Clustering (k-means)
The power of R is based on a wide range of packages with advanced algorithms ready-to-use. In this example we'll use the k-means algorithm for custom users segmentation.
Unsupervised learning: k-Means k-means clustering aims to partition n observations into k clusters in which each observation belongs to the cluster with the nearest mean (Source: Wikipedia)
Because this example needs a custom installation of Google Analytics tracking (content grouping, fingerprint), I've prepared a special dataset for this purpose. You can find the complete code below.
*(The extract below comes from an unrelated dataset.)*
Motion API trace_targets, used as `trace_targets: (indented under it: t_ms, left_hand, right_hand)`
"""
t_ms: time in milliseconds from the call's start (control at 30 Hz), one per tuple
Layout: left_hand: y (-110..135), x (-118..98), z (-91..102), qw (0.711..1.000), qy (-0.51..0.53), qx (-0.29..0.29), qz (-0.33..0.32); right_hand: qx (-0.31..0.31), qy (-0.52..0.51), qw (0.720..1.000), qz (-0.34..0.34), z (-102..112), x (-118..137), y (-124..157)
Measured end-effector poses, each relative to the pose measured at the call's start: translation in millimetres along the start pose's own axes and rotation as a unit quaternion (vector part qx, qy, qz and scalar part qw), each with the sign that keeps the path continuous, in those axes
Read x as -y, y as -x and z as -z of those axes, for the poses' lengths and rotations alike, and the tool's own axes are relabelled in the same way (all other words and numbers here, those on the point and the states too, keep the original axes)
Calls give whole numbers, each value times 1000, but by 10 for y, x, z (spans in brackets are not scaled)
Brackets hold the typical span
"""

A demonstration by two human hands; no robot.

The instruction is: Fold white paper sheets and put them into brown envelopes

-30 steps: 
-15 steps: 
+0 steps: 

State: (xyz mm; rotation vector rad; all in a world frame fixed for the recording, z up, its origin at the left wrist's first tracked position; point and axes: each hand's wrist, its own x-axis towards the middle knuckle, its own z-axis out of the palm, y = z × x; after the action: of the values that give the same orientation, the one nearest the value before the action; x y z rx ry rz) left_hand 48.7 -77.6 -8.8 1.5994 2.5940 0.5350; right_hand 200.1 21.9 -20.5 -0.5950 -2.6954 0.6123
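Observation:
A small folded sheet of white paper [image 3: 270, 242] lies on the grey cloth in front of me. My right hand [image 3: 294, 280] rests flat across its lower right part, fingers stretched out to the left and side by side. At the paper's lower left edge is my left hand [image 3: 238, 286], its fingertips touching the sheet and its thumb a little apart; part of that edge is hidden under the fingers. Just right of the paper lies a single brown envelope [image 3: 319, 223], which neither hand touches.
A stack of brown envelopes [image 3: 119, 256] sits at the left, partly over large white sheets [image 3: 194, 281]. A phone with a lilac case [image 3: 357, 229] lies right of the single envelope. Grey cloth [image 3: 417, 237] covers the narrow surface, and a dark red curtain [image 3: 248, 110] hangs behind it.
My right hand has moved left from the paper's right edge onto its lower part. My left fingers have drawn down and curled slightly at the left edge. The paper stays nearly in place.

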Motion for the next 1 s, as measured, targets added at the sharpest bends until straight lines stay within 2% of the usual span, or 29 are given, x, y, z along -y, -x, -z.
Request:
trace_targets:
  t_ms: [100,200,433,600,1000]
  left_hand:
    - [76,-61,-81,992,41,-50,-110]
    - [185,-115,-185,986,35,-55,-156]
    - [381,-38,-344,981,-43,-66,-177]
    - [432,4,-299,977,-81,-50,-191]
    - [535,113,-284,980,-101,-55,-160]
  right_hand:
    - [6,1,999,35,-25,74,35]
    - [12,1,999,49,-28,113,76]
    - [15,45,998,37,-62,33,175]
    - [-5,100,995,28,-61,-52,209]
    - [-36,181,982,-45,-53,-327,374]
# K-Means Cluster Analysis
# load data into R
# you can download data from Google Analytics API or download the sample dataset
# source('ga-connection.R')
# download and preview the sample dataset
download.file(url="https://raw.githubusercontent.com/michalbrys/R/master/users-segmentation/sample-users.csv",
"sample-users.csv",
method="curl")
gadata <- read.csv(file="sample-users.csv", header=T, row.names = 1)
head(gadata)
# clustering users into 3 groups
fit <- kmeans(gadata, 3)
# get the cluster means
aggregate(gadata,by=list(fit$cluster),FUN=mean)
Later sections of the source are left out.